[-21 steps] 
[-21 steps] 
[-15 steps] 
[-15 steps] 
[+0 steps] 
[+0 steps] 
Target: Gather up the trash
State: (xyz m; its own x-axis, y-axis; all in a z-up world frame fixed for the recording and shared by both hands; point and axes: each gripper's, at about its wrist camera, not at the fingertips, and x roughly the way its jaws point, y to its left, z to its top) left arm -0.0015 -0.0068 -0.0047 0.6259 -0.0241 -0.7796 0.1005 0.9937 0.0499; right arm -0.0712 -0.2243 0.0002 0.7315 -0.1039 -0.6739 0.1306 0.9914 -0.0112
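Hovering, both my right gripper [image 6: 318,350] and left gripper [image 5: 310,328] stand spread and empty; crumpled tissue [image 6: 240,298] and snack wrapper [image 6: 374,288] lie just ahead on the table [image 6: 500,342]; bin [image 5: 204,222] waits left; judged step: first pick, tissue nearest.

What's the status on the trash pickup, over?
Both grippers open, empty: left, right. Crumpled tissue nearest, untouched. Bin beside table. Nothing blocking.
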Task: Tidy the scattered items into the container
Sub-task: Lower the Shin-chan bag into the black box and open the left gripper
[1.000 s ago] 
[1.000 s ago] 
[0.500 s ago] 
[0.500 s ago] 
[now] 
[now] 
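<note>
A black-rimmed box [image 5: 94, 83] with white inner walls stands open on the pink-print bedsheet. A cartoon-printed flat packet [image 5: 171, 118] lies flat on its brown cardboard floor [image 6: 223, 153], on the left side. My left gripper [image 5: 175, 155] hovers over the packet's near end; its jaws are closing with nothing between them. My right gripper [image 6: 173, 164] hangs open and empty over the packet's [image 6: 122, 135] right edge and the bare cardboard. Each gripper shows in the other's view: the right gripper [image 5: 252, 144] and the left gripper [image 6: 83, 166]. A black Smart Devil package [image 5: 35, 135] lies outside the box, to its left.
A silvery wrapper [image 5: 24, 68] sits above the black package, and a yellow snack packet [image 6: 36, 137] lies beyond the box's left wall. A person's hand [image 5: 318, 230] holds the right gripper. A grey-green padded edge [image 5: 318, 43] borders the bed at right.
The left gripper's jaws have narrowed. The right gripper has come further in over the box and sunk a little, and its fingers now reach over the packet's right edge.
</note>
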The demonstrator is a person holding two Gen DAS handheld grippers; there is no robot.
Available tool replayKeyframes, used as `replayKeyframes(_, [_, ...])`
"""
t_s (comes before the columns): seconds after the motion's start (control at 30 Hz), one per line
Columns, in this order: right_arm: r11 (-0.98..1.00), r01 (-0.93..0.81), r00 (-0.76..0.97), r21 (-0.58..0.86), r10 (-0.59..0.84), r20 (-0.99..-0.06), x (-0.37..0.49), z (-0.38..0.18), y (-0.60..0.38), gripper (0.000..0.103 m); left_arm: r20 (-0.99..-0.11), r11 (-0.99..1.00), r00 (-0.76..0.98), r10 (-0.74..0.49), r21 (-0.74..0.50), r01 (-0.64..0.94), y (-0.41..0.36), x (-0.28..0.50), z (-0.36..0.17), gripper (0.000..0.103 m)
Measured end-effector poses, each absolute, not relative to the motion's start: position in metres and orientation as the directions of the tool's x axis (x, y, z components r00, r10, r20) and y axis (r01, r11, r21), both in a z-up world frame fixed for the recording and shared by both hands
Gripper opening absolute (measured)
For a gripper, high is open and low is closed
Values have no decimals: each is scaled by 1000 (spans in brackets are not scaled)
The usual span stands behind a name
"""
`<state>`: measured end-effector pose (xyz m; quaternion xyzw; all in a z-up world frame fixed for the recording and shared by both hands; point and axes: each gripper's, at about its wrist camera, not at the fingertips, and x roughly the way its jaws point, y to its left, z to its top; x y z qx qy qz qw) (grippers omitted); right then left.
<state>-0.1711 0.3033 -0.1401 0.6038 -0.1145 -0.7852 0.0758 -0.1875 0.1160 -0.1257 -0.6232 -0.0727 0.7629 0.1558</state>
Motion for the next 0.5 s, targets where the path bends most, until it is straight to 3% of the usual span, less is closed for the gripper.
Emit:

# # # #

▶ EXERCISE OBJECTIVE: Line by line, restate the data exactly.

▶ ANSWER TO THIS PROBLEM:
[-21 steps] 
[-21 steps] 
[-15 steps] 
[-15 steps] 
[+0 steps] 
[+0 steps] 
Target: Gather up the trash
State: (xyz m; its own x-axis, y-axis; all in a z-up world frame fixed for the recording and shared by both hands; point and axes: each gripper's, at about its wrist camera, not at the fingertips, and x roughly the way its jaws point, y to its left, z to its top) left arm -0.0015 -0.0068 -0.0047 0.6259 -0.0241 -0.7796 0.1005 0.9937 0.0499; right arm -0.0712 -0.2243 0.0002 0.7315 -0.1039 -0.6739 0.1306 0.9914 -0.0112
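Hovering, both my right gripper [image 6: 318,350] and left gripper [image 5: 310,328] stand spread and empty; crumpled tissue [image 6: 240,298] and snack wrapper [image 6: 374,288] lie just ahead on the table [image 6: 500,342]; bin [image 5: 204,222] waits left; judged step: first pick, tissue nearest.

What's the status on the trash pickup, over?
Both grippers open, empty: left, right. Crumpled tissue nearest, untouched. Bin beside table. Nothing blocking.
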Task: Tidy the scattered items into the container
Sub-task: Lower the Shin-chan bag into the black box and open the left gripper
[1.000 s ago] 
[1.000 s ago] 
[0.500 s ago] 
[0.500 s ago] 
[now] 
[now] 
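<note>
A black-rimmed box [image 5: 94, 83] with white inner walls stands open on the pink-print bedsheet. A cartoon-printed flat packet [image 5: 171, 118] lies flat on its brown cardboard floor [image 6: 223, 153], on the left side. My left gripper [image 5: 175, 155] hovers over the packet's near end; its jaws are closing with nothing between them. My right gripper [image 6: 173, 164] hangs open and empty over the packet's [image 6: 122, 135] right edge and the bare cardboard. Each gripper shows in the other's view: the right gripper [image 5: 252, 144] and the left gripper [image 6: 83, 166]. A black Smart Devil package [image 5: 35, 135] lies outside the box, to its left.
A silvery wrapper [image 5: 24, 68] sits above the black package, and a yellow snack packet [image 6: 36, 137] lies beyond the box's left wall. A person's hand [image 5: 318, 230] holds the right gripper. A grey-green padded edge [image 5: 318, 43] borders the bed at right.
The left gripper's jaws have narrowed. The right gripper has come further in over the box and sunk a little, and its fingers now reach over the packet's right edge.
</note>
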The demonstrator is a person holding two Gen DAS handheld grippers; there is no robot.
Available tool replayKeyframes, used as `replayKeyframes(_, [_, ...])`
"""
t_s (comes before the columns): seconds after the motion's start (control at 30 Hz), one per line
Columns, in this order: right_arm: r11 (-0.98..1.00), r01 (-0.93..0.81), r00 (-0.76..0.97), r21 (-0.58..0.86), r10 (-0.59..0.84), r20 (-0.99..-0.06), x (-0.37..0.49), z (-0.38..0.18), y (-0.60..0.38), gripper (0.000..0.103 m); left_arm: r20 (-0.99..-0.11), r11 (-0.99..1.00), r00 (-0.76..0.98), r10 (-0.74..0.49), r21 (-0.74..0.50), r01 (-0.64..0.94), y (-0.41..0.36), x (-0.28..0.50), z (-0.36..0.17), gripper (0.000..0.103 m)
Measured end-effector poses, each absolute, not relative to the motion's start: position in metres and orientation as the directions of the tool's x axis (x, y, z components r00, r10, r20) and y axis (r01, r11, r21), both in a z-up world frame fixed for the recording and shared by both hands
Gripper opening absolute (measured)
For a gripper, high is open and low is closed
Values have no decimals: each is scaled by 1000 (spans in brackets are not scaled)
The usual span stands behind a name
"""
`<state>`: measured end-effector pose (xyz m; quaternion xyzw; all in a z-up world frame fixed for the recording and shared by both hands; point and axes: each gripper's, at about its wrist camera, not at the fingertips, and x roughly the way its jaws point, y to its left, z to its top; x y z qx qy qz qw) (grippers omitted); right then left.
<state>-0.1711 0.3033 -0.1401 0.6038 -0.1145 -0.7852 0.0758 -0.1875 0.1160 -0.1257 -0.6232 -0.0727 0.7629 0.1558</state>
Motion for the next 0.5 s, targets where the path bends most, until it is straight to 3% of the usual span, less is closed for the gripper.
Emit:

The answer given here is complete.